寺内ジンベエ、77歳。孫のいる大船まで向かう途中。
自宅のある赤羽から乗り込んで池袋を過ぎる。
早く会いたい一心で、9時前に家を出た。
ラッシュというのが終わっている時間帯だと思ったが、
とんでもなかった。
まだまだひどい混雑である。
だいたい電車を降りる人がいるかと思えば、また乗ってくるのである。
車内の中ほどにも人がたくさん立っているので座るタイミングがわからない。
赤羽をほとんど出たことがないジンベエだったが、
乗り換える必要がないので大船には行ける。
それでもいつもは昼ごろ乗車するので、座ってのんびりできるのであった。
「混雑してまいりましたので冷房を強めさせていただきます」
という女性車掌のアナウンスを聞いたとたん、なんだかトイレに行きたくなった。
小はもちろんのこと大もちょっと感じる大小な感じだ、あは。
と一人で笑ってみようかと思ったとき、電車が揺れて
すこしちびった。
ちびる程度か。大丈夫かなと思ったが、路線図を見上げるとまだまだ先は遠い。
やはり行っておこうとトイレを探す。
7号車にそれはない。
「すみません、トイレがある車両ってどこかな」
と隣のにいさんに聞いてみたが、ヘッドフォンで聞こえないようだ。
「あの」と前のお姉さんに聞こうと思ったが、あまりにもゲームに熱中しているのでこわくなってやめた。

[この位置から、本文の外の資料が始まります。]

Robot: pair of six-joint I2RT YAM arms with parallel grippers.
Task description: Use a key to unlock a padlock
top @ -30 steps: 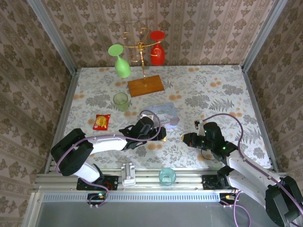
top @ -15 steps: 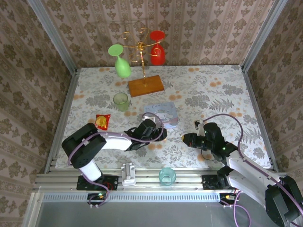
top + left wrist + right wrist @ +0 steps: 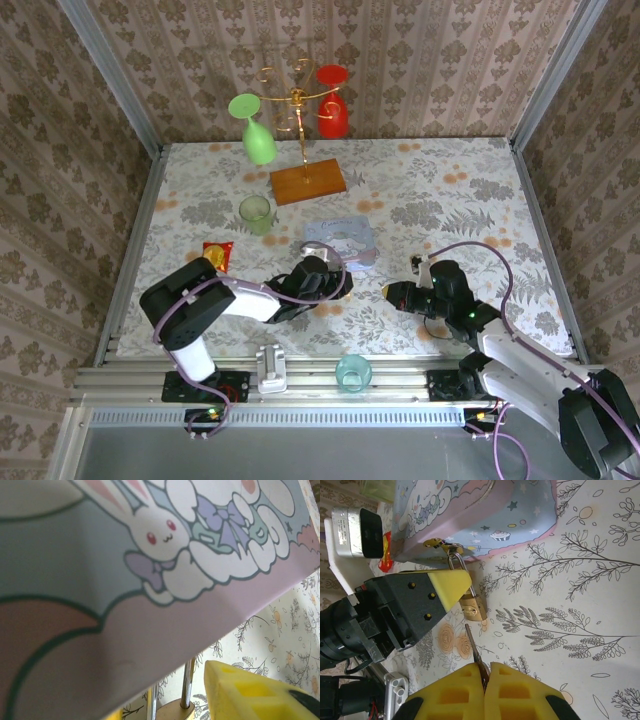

トイレってのははじにあるに決まっている、ととにかくはじの車両に行くことにした。
「すみません」といいながら、モジモジと人をかきわける。
8号車は弱冷車両なのでよかったが、
9号車、10号車は冷えすぎで、さらにトイレはどこじゃ!
ジンベエ、10号車にはまいった。
部活の試合かなんかあるのか、ボールバックや大きなバックを床に置いた高校生がわんさかいて、
「泥沼を歩いているようだった」と、あとで回想している。
11号車にやっとたどりついたジンベエ、トイレに入る直前に少し、ちびるもなんとか安堵。
大船駅のホームには娘と孫がいた。
この話をすると、「トイレは5号車、6号車にあったのよ」と娘。冒険は終わったのだ。